Name	Type	Description
`table_name`		Specify the name of the registered Delta table containing edge data. The table must include source and target columns (auto-detected as src/source/src_id and dst/target/dst_id). An optional weight column is used for weighted shortest-path computation if present.

Examples

CREATE TABLE social_edges AS
SELECT * FROM VALUES
  (1, 2, 1.0),
  (1, 3, 1.0),
  (2, 4, 1.0),
  (3, 4, 1.0),
  (4, 5, 1.0),
  (5, 6, 1.0),
  (5, 7, 1.0)
AS t(src, dst, weight);

SELECT * FROM graph_betweenness('social_edges');

SELECT node_id, score
FROM graph_betweenness('social_edges')
WHERE score > 0
ORDER BY score DESC
LIMIT 5;

SELECT
  b.node_id,
  b.score AS betweenness,
  d.total_degree
FROM graph_betweenness('social_edges') b
JOIN graph_degree('social_edges') d
  ON b.node_id = d.node_id
WHERE b.score > 0
ORDER BY b.score DESC;

SELECT b.node_id, u.name, b.score, b.rank
FROM graph_betweenness('social_edges') b
JOIN users u ON b.node_id = u.id
ORDER BY b.rank;

Pitfalls

Betweenness is an all-pairs computation with O(V * E) time and O(V) memory per source BFS. Graphs above roughly 100,000 nodes produce long runtimes (minutes to hours). Use sampling-based variants or restrict analysis to subgraphs for large inputs.
Scores are normalised by the total number of node pairs ((n-1)(n-2)), so values are comparable across graphs of different sizes. Raw, unnormalised scores are not exposed, which can surprise users comparing against external implementations that return absolute counts.
Directionality affects results. A node that is a critical bridge in the undirected projection may have near-zero directed betweenness if shortest paths rarely traverse it along the allowed direction. Always verify the graph directionality matches the question being asked.
Weighted betweenness uses Dijkstra-style shortest paths when a weight column is present. Zero or negative weights produce undefined behaviour and may cause incorrect shortest-path selection. Filter out non-positive weights before calling the function.
GPU fallback is silent.

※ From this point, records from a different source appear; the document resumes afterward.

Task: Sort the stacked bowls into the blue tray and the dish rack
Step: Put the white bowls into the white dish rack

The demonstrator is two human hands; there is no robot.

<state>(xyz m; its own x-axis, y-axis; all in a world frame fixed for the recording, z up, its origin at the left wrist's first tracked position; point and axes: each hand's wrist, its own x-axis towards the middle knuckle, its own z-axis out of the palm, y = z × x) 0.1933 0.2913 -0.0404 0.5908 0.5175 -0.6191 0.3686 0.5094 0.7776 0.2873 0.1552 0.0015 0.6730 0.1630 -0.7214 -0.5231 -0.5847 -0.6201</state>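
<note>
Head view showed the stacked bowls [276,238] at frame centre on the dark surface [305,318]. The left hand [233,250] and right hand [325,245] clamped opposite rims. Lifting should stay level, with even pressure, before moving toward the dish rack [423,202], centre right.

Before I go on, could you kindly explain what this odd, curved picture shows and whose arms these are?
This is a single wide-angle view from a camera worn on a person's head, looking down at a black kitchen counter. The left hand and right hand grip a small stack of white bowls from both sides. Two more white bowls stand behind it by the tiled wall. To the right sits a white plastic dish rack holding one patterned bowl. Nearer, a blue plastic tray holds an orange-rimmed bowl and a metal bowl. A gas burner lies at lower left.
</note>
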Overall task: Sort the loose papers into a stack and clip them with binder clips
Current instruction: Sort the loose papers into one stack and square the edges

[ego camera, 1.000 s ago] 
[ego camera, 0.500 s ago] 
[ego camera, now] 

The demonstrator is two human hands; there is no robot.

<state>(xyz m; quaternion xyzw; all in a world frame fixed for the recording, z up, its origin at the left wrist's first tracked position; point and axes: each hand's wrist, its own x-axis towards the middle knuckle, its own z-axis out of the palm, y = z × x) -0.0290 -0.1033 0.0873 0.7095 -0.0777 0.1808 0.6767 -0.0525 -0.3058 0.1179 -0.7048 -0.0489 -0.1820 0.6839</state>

When the graph exceeds GPU memory the engine runs the CPU path without raising an error, so users expecting GPU speed-up may observe CPU-level latency without feedback. Check execution hints via EXPLAIN to confirm the chosen device.
Rank ties are broken by node_id order, not score order. For graphs with many symmetric nodes, two runs on the same data return identical ranks, but small topological changes can flip ranks between near-equal nodes in ways that look like instability.